WORK REQUEST. Given the material below, output exactly the lines from the line with "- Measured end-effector" to the line with "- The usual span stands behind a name", both ends included, and no other lines.

━━━ DATASET EXCERPT

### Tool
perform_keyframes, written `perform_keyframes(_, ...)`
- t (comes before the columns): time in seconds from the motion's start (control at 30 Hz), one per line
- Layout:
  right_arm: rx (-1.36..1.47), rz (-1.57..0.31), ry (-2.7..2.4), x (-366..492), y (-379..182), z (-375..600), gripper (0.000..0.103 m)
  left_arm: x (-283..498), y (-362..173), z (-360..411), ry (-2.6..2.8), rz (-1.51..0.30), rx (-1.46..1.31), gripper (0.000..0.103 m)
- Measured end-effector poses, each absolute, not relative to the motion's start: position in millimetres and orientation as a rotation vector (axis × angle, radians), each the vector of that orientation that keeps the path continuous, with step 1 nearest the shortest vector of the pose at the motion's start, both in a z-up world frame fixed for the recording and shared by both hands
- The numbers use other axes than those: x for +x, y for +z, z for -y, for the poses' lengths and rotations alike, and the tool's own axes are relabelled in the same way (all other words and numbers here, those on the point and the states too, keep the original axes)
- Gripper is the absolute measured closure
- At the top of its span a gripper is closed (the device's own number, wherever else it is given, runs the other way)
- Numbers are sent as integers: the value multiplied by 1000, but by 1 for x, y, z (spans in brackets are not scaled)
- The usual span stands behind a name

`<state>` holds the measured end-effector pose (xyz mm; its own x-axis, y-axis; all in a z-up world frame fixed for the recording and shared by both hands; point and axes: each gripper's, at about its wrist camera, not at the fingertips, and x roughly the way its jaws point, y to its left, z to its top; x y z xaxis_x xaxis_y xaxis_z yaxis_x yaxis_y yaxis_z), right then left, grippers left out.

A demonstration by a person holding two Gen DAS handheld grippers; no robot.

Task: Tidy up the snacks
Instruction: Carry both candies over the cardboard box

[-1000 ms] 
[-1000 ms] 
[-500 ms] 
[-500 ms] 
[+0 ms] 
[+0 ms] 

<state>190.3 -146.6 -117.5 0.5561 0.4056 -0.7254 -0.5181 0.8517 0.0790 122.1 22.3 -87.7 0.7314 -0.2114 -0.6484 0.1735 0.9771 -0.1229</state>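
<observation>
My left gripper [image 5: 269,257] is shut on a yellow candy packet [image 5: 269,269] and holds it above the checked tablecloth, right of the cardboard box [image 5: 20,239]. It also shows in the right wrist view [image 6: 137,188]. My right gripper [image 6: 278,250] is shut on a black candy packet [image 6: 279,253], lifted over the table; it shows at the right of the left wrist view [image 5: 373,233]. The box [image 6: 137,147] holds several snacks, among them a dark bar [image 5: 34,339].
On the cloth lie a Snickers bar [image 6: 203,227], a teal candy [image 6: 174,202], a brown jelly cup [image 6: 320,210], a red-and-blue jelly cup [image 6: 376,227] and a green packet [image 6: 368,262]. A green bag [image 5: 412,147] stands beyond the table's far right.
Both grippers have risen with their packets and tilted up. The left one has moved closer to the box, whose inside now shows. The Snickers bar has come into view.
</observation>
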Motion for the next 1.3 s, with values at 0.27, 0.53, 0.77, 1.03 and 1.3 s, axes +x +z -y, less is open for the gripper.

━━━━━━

ANSWER SECTION.
- Measured end-effector poses, each absolute, not relative to the motion's start: position in millimetres and orientation as a rotation vector (axis × angle, radians), each the vector of that orientation that keeps the path continuous, with step 1 nearest the shortest vector of the pose at the motion's start, both in a z-up world frame fixed for the recording and shared by both hands
- The numbers use other axes than those: x for +x, y for +z, z for -y, for the poses' lengths and rotations alike, and the tool's own axes are relabelled in the same way (all other words and numbers here, those on the point and the states too, keep the original axes)
- Gripper is the absolute measured closure
- At the top of its span a gripper is closed (the device's own number, wherever else it is given, runs the other way)
- Numbers are sent as integers: the value multiplied by 1000, but by 1 for x, y, z (spans in brackets are not scaled)
- The usual span stands behind a name

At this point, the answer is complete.